En vertu du paragraphe 25(1) du Code criminel, les agents de police sont à l’abri de toute responsabilité criminelle pour l’usage de la force dans l’exercice de leurs fonctions, pourvu que cette force soit raisonnablement nécessaire à l’accomplissement de ce qu’il leur est enjoint ou permis de faire.
L’AI no 1, l’AI no 2 et les autres agents du SPCK avaient les motifs requis pour placer le plaignant en état d’arrestation. Après avoir parlé avec la TC, ils avaient des raisons de croire que le plaignant l’avait agressée et qu’il contrevenait à l’une des conditions de sa mise en liberté, à savoir un couvre-feu. Après son arrestation légitime, les agents étaient également en droit de contrôler ses mouvements afin de s’assurer qu’il soit traduit en justice comme il se doit.

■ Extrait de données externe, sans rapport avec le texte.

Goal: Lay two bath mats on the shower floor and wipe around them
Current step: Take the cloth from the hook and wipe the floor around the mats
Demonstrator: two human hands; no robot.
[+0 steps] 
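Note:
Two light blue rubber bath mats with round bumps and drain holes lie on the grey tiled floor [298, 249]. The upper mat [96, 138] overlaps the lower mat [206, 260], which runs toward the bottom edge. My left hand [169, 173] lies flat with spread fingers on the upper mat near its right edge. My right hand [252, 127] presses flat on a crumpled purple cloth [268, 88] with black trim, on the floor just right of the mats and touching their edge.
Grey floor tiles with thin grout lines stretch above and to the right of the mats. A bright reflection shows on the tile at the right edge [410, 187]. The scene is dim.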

Je suis convaincu que la force utilisée par les agents pour arrêter le plaignant était justifiée au sens de la loi. La preuve établit que le plaignant a physiquement résisté à son arrestation lorsque les agents l’ont trouvé dans le garde-robe. Il les a notamment aspergés avec une canette de bière et a refusé de les laisser prendre ses bras pour le menotter. Dans des circonstances, la mise au sol effectuée par l’AI no 2 était logique, car il pouvait ainsi espérer dissuader le comportement agressif du plaignant sans recourir à des armes, tout en permettant aux agents de mieux parer à toute résistance continue de sa part. Après une autre période de lutte au sol, au cours de laquelle l’AI no 1 n’a pas réussi à obtenir le contrôle du bras droit du plaignant, les agents ont recouru à des coups de genou, ce qui me semble une escalade raisonnable de la force. En effet, cette tactique s’est avérée efficace, car les agents ont ensuite pu menotter le plaignant derrière le dos. Pour ces mêmes raisons, je ne peux pas raisonnablement conclure que le coup de genou porté par l’AI no 2 à côté du véhicule de police était excessif.
Pour les motifs qui précèdent, j’en conclus qu’il n’y a pas lieu de porter des accusations criminelles dans cette affaire et le dossier est clos.
Date : 9 décembre 2024
Approuvé électroniquement par
Joseph Martino
Directeur
Unité des enquêtes spéciales
Notes
- 1) Sauf indication contraire, les renseignements fournis dans cette section reflètent les renseignements fournis à l’UES au moment de la notification. Ils ne reflètent pas nécessairement les faits constatés par l’UES dans le cadre de son enquête. [Retour au texte]
- 2) Les documents suivants contiennent des renseignements personnels délicats qui ne sont pas divulgués, comme le prévoit le paragraphe 34 (2) de la Loi de 2019 sur l’Unité des enquêtes spéciales. Les principaux éléments des documents sont résumés ci-dessous. [Retour au texte]
Note:
La version originale anglaise signée du rapport fait autorité. En cas de divergence entre cette version et les versions anglaise ou française en ligne, la version originale anglaise signée du rapport l’emporte.